Beşincisi:
Kader, sebeble müsebbebe bir taalluku var.
Yani, şu müsebbeb, şu sebeble vukua gelecek.
Öyle ise denilmesin ki: "Madem filan adamın ölmesi, filan vakitte mukadderdir.
Cüz'-i ihtiyarıyla tüfek atan adamın ne kabahati var, atmasaydı yine ölecekti?"
Sual: Niçin denilmesin?
Elcevab: Çünki kader, onun ölmesini onun tüfeğiyle tayin etmiştir.
Eğer onun tüfek atmamasını farzetsen, o vakit kaderin adem-i taallukunu farzediyorsun.

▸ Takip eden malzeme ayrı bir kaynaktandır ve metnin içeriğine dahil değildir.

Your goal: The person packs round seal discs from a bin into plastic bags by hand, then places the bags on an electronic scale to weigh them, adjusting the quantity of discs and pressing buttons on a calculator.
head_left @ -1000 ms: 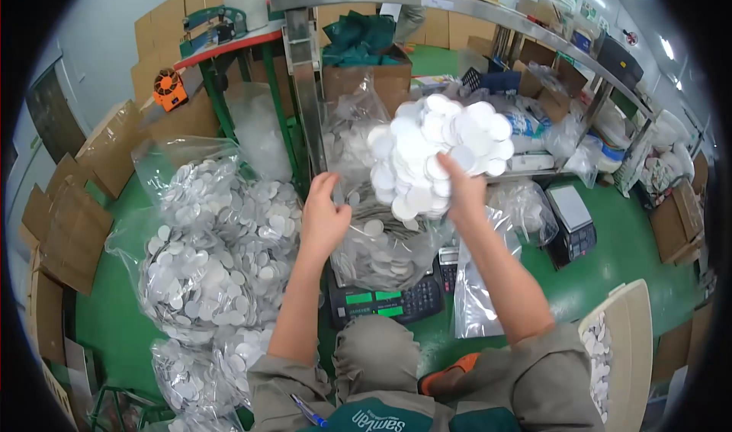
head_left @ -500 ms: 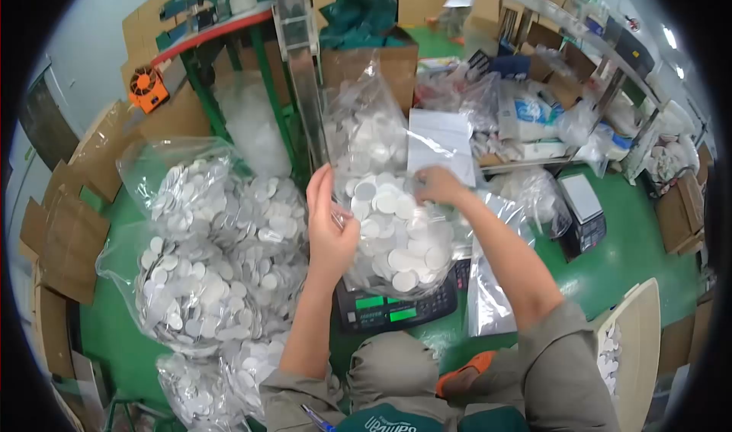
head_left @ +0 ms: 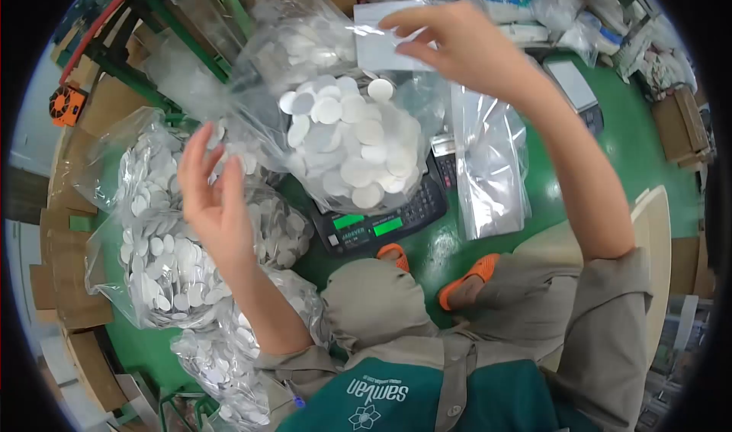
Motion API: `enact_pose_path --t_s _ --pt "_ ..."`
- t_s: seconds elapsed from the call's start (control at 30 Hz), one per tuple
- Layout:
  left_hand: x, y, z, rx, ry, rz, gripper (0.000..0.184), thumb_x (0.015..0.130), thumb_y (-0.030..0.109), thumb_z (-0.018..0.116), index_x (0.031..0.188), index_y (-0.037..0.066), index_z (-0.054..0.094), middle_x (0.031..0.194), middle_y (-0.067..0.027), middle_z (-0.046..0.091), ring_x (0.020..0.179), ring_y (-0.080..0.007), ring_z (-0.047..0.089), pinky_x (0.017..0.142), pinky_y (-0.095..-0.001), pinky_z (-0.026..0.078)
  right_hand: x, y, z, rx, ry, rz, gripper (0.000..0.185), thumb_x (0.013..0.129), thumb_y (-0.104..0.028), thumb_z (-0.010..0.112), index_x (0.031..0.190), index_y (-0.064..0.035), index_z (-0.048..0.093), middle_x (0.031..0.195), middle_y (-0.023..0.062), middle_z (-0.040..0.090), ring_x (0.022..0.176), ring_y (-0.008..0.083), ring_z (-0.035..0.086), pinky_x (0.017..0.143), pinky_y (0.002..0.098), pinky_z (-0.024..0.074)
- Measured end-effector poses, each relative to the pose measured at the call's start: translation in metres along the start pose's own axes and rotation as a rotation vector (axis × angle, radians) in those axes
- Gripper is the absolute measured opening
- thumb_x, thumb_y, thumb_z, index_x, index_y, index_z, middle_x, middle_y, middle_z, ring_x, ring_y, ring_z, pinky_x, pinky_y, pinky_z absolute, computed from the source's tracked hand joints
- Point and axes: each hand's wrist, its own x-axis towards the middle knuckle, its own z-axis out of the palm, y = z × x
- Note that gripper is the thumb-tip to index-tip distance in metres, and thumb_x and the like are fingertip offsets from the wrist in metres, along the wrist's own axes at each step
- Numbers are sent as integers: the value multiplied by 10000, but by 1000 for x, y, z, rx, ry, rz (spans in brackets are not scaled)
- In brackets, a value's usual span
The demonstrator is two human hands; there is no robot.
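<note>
Both left hand (head_left: 219, 207) and right hand (head_left: 469, 49) have a loosely parted grip near bagged discs (head_left: 354, 150).

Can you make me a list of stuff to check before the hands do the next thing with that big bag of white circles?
1. White discs in the clear bag: ok, a big heap shows.
2. Scale in place: ok, its front pokes out from behind the bag.
3. Display lit: ok, it glows green.
4. Numbers readable: cannot tell, too small.
5. Left hand open: ok, its fingers are apart.
6. Right hand gripping plastic: cannot tell, it's blurry beside the white paper.
</note>
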Motion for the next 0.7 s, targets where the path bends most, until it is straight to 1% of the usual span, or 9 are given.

O vakit ölmesini ne ile hükmedeceksin?
Ya Cebrî gibi sebebe ayrı, müsebbebe ayrı birer kader tasavvur etsen veyahut Mu'tezile gibi kaderi inkâr etsen, Ehl-i Sünnet ve Cemaati bırakıp fırka-i dâlleye girersin.
Öyle ise, biz ehl-i hak deriz ki: "Tüfek atmasaydı, ölmesi bizce meçhul." Cebrî der: "Atmasaydı yine ölecekti." Mu'tezile der: "Atmasaydı ölmeyecekti."